Wednesday, August 01, 2018

Dearest Joan Project, Letters

I first saw something about the Dearest Joan Project on Letter Writers Alliance and because the internment of the Japanese during WWII is a topic we need to remember, I was interested in two ways:  letters and internment.  

Joan Gillis was cleaning out the attic and came upon a box of letters from 70 years ago.  

"The earliest letters date back to the spring of 1942, when an estimated 22,000 Japanese Canadians were forcibly removed from the B.C. coast by government order. Some were sent to work camps in the Interior; others were sent to work on farms in the Prairies. 
Gillis was only 13 years old at the time. Most of her correspondents were that age or several years older, all of them Japanese-Canadian.

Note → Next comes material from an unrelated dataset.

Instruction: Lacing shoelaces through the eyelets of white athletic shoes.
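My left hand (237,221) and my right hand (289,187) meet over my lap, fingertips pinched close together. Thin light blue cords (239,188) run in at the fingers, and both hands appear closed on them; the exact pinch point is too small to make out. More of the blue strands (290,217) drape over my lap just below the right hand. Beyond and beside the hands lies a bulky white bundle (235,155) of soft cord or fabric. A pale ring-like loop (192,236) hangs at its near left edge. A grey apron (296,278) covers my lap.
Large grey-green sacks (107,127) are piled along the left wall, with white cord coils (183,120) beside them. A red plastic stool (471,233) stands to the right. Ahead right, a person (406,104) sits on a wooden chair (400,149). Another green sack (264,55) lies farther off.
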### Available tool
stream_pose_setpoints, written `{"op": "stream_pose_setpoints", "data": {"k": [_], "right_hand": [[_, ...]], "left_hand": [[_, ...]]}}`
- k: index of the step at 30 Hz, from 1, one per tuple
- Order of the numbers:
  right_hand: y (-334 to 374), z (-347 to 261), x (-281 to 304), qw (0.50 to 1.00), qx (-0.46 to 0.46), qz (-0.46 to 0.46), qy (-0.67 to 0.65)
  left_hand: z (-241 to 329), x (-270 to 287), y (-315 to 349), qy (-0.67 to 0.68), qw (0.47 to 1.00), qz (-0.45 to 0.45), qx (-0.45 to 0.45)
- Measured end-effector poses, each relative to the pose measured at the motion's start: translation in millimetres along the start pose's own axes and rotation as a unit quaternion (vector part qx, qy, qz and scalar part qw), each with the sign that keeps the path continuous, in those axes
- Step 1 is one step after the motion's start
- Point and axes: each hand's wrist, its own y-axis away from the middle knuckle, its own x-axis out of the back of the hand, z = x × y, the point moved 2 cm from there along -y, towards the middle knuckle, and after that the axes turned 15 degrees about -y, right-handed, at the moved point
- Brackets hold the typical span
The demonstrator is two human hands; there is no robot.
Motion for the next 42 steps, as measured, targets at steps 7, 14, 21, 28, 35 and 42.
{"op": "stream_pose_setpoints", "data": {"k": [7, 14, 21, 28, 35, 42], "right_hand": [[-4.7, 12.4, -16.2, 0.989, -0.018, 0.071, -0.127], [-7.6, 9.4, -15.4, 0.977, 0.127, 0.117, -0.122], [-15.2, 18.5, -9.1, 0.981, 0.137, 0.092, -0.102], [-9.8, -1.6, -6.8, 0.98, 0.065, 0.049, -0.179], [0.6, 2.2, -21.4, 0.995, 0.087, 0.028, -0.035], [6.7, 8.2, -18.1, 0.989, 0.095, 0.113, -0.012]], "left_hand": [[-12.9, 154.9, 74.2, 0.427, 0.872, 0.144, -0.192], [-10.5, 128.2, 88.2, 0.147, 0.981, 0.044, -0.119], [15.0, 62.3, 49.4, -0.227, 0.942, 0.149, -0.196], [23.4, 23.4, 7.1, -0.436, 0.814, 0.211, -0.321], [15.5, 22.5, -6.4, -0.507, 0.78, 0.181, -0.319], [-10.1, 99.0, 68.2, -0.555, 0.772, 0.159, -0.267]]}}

They ranged from close friends to passing acquaintances, most of them pupils at Queen Elizabeth Secondary School in Surrey, B.C."
The letters from young Japanese-Canadian teens to Joan Gillis are an important part of a history that both Canadians and Americans have mostly forgotten.  Take a look at the Dearest Joan Project and read excerpts from some of the letters.  Like any normal teens, they were interested in the goings on at their school and the songs on the Hit Parade, but of course their situations were not normal.   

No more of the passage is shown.